Handal also noted that lack of continuous funding poses a challenge when it comes to maintaining strong in-country collaborations. “U.S. researchers need to think about how they will stay connected to their partnering communities and collaborators when funding is limited and they are not on the ground actively collecting data,” she said. When her funding ran out, she stayed connected by securing small grants to coordinate free workshops on topics suggested by the community members. Although workshops on labor rights, self-esteem, and domestic violence did not directly relate to her pesticide research, they did focus on other important social and cultural impacts the industry has had on the region and also let community partners know that she and her team remained engaged with the community. She has also developed and conducted training workshops for health promotors and childcare center workers, including workshops on infant stress, child development, and infant first aid.

Building Research Capacity

Parallel to her epidemiological investigations, Handal hopes to incorporate a research capacity building component into her efforts. In developing countries such as Ecuador, personnel trained in developmental assessment are limited. There is also little local laboratory expertise in evaluating pesticide exposure. To bridge this gap, Handal has applied for funding to organize training workshops with community partners and professionals on issues around child developmental assessment and pesticide exposure monitoring.
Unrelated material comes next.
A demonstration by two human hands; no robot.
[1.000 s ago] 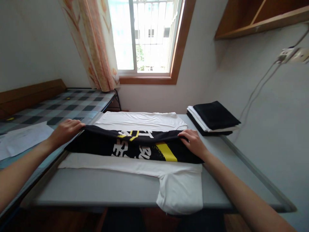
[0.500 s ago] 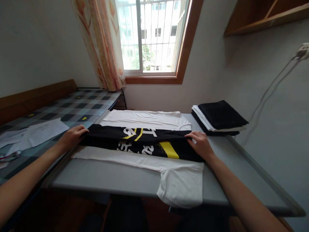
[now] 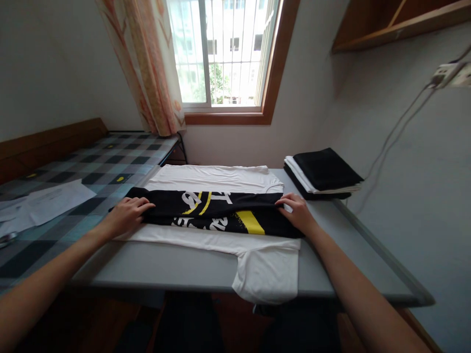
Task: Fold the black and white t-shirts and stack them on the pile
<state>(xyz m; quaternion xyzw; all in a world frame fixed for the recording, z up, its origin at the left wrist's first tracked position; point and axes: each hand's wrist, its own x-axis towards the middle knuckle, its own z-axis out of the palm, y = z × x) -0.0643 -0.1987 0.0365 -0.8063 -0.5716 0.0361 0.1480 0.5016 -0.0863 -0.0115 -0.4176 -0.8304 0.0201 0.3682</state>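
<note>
A black garment (image 3: pixel 217 212) with white lettering and yellow stripes lies as a long folded strip across a white shirt (image 3: pixel 268 269), whose sleeve hangs slightly over the table's front edge. At the strip's left end, my left hand (image 3: pixel 129 215) rests on the black cloth with its fingers spread. My right hand (image 3: pixel 297 211) pinches the upper edge of the black cloth near its right end. Part of the white shirt shows behind the strip and part in front of it.
A grey table (image 3: pixel 162 267) carries the garments. At its back right is a stack of folded black and white clothes (image 3: pixel 326 171). On the left, a bed with a checked cover (image 3: pixel 84 164) holds papers (image 3: pixel 47 206). A wooden shelf (image 3: pixel 405 34) hangs at upper right.
My left hand has moved right and inward from the strip's left end and now lies on top of the cloth. My right hand still holds the right end. The view has shifted slightly.
</note>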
She also hopes to open dialogue between the U.S. research team and Ecuadorian colleagues and community partners about study concepts and methodology, and how the bi-national team can work towards building research capacity in Ecuador. She plans to work with her colleagues at USFQ and UPS-Cayambe to include students in the capacity building efforts as well. “It will be important to include students from the region in this training and capacity building process so that the next wave of public health workers are aware of these important health issues and have the knowledge and resources to address them.”